La sociedad mexicana en definitiva no confía en sus instituciones públicas. Esto, aunque no sea sorpresa para nadie, se ha evidenciado claramente a lo largo de los últimos días, en los que en medio de la desgracia y la devastación ocasionadas por el terremoto del pasado martes 19, la sociedad, a través de redes sociales y organizaciones civiles, se muestra recelosa, desconfiada y en suma renuente a que sean las instituciones gubernamentales las que se encarguen de almacenar y distribuir la ayuda donada por la ciudadanía.

Lo cual, a la par de que miles de ciudadanos de todas las edades y estratos sociales se han empoderado en el manejo de la actual crisis y están volcados en apoyar de distintas formas a los damnificados de la capital y de los estados afectados, es triste indicativo del altísimo nivel de rechazo, enojo y desconfianza de la toda sociedad hacia sus funcionarios.

En Morelos, por ejemplo, como ha consignado ayer y hoy EL UNIVERSAL, surgieron en días pasados serios señalamientos de que funcionarios e instancias del gobierno estatal estaban confiscando la ayuda llegada de otros estados, supuestamente para reguardarla y distribuirla conforme se necesitara.

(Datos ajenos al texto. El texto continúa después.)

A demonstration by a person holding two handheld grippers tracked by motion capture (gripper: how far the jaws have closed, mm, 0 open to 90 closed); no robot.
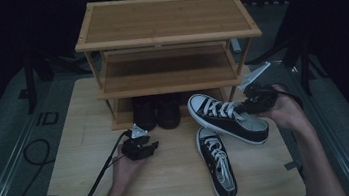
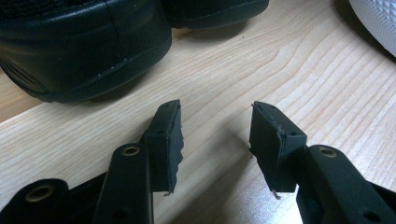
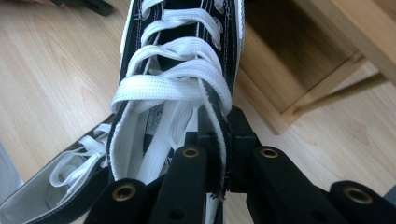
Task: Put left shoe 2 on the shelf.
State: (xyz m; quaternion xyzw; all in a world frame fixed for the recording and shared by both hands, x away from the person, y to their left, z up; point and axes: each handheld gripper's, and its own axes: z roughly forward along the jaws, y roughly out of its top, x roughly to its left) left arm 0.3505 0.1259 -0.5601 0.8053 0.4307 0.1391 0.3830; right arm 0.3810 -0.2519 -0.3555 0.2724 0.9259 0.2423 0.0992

Diversos actores, sin embargo, acusan el uso político de estos apoyos y que el gobierno estatal pretende colgarse la medalla por los mismos.

Desde luego, el argumento de que es la autoridad la que debe administrar la ayuda es razonable. Es su labor y es la propia autoridad la que cuenta con los medios para gestionar de manera más eficiente las toneladas de víveres y medicinas que la generosidad de la sociedad mexicana ha hecho posible juntar. No obstante, justo por el estado de cosas en nuestro país, por el profundo desgaste institucional, el enorme desprestigio de los políticos, el tufo a corrupción que todo lo baña y la incredulidad de la ciudadanía ante todo lo que huela a gobierno, hace más que entendibles estas manifestaciones.

La sola acusación de que el gobierno presenta a los afectados recursos donados por la sociedad como “generosidad” gubernamental debería, primero, causar vergüenza a esos servidores públicos, pero también poner en la lupa la importancia de transparentar el uso de la inmensa cantidad de recursos que la gente está enviando a los damnificados.

En medio de la tragedia que hoy vivimos es inadmisible que los políticos pretendan hacer proselitismo. Menos aún que se adjudiquen como suyos recursos que provienen de la gente. Y ya no hablar de la posibilidad de que dichas ayudas acaben no llegando a su destino. Eso sería simplemente infame.